Indications: Cabometyx has been previously approved for treatment of patients with advanced renal cell carcinoma and patients with hepatocellular carcinoma who have been previously treated with sorafenib. In September 2021, it received approval for use in patients 12 years and older with locally advanced or metastatic differentiated thyroid cancer that has progressed following prior VEGFR-targeted therapy and who are refractory to or ineligible for radioactive iodine.
Recommended dosage and administration: General dosing for adults is 60 mg once daily until disease progression or unacceptable toxicity. For patients aged 12 to 18 years with a body surface area less than 1.2 m2, dose is 40 mg once daily.
Dose may vary based on type of cancer, other drug therapy, or adverse reactions. See full prescribing information for details. Cabometyx should not be taken with food—patient should take the dose at least 1 hour before a meal or 2 hours after a meal. Cabometyx tablets should not be crushed. Dose modifications may be necessary when administered with other medications that are metabolized through CYP3A enzymes.
Common adverse effects: Adverse effects with incidence greater than 20% include diarrhea, fatigue, palmar-plantar erythrodysesthesia, decreased appetite, hypertension, nausea, vomiting, weight decrease, and constipation.
Warnings and precautions: Extensive warnings and precautions—see full prescribing information for entire list.
New formulations
DIHYDROERGOTAMINE MESYLATE
(Trudhesa—Impel NeuroPharma)
Drug class: Ergotamine derivative.
Indication: Acute treatment of migraine (with or without aura).
Recommended dosage and administration: Trudhesa is a nasal spray that employs a proprietary delivery technology. The recommended dosing is 1.45 mg and is divided into 2 metered sprays—one in each nostril. Patients can repeat the dose 1 hour after initial dose, if needed, for a maximum of 2 doses in 24 hours or 3 doses in 7 days.
Use is contraindicated in patients who are also taking strong CYP3A4 inhibitors, patients with ischemic heart disease, patients with uncontrolled hypertension, patients with hypersensitivity to ergot alkaloids, patients who are also taking other 5-HT1 agonists, and patients who are also taking peripheral and central vasoconstrictors.
Common adverse effects: Adverse effects with incidence greater than 1% include rhinitis, nausea, altered sense of taste, application site reactions, dizziness, vomiting, excessive sleepiness, pharyngitis, and diarrhea.

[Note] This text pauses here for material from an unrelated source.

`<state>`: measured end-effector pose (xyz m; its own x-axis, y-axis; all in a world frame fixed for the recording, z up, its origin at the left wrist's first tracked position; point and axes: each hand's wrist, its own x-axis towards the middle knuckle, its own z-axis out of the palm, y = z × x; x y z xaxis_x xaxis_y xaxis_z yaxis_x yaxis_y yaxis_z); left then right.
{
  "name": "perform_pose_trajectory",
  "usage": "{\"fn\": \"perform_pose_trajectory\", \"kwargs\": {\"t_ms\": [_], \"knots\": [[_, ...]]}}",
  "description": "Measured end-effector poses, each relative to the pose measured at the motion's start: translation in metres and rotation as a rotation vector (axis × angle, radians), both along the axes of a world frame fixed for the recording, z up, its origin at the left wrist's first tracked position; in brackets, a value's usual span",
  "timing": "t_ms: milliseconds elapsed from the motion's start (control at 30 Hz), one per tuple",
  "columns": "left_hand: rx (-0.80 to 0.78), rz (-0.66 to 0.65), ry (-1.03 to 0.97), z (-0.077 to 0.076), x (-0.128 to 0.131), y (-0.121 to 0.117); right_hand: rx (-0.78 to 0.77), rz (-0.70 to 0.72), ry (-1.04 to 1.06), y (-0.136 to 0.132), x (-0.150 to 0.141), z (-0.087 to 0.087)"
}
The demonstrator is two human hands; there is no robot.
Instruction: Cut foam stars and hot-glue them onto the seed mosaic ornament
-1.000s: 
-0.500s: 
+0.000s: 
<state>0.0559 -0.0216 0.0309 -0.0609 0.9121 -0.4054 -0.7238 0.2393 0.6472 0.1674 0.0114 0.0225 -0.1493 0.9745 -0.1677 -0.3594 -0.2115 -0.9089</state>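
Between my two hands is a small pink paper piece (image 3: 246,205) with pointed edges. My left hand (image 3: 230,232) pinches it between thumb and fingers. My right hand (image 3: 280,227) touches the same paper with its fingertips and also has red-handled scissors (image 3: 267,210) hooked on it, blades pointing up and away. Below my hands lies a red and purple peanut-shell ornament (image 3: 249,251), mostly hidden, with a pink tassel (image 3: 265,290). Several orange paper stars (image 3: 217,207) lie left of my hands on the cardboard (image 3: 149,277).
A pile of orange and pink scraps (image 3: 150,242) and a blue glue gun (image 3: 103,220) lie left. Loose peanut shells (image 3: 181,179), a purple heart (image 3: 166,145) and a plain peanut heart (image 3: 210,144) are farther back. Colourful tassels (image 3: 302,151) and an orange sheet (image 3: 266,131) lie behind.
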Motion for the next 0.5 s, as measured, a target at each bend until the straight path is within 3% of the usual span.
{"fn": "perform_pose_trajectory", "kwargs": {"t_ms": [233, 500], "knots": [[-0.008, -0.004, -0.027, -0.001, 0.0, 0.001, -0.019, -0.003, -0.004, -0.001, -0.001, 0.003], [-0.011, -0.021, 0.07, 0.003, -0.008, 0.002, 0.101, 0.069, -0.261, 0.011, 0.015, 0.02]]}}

Warnings and precautions: Risk of myocardial ischemia and/or infarction and other cardiovascular events—consider administering first dose in a health care setting in patients with risk factors. Risk of cerebral hemorrhage, subarachnoid hemorrhage, vasospasm, and increased blood pressure—monitor for signs or symptoms and discontinue if any develop. Risk of medication overuse headache. Risk of preterm labor in pregnant women. Prolonged daily use may lead to pleural and retroperitoneal fibrosis—patients should not exceed recommended dosing.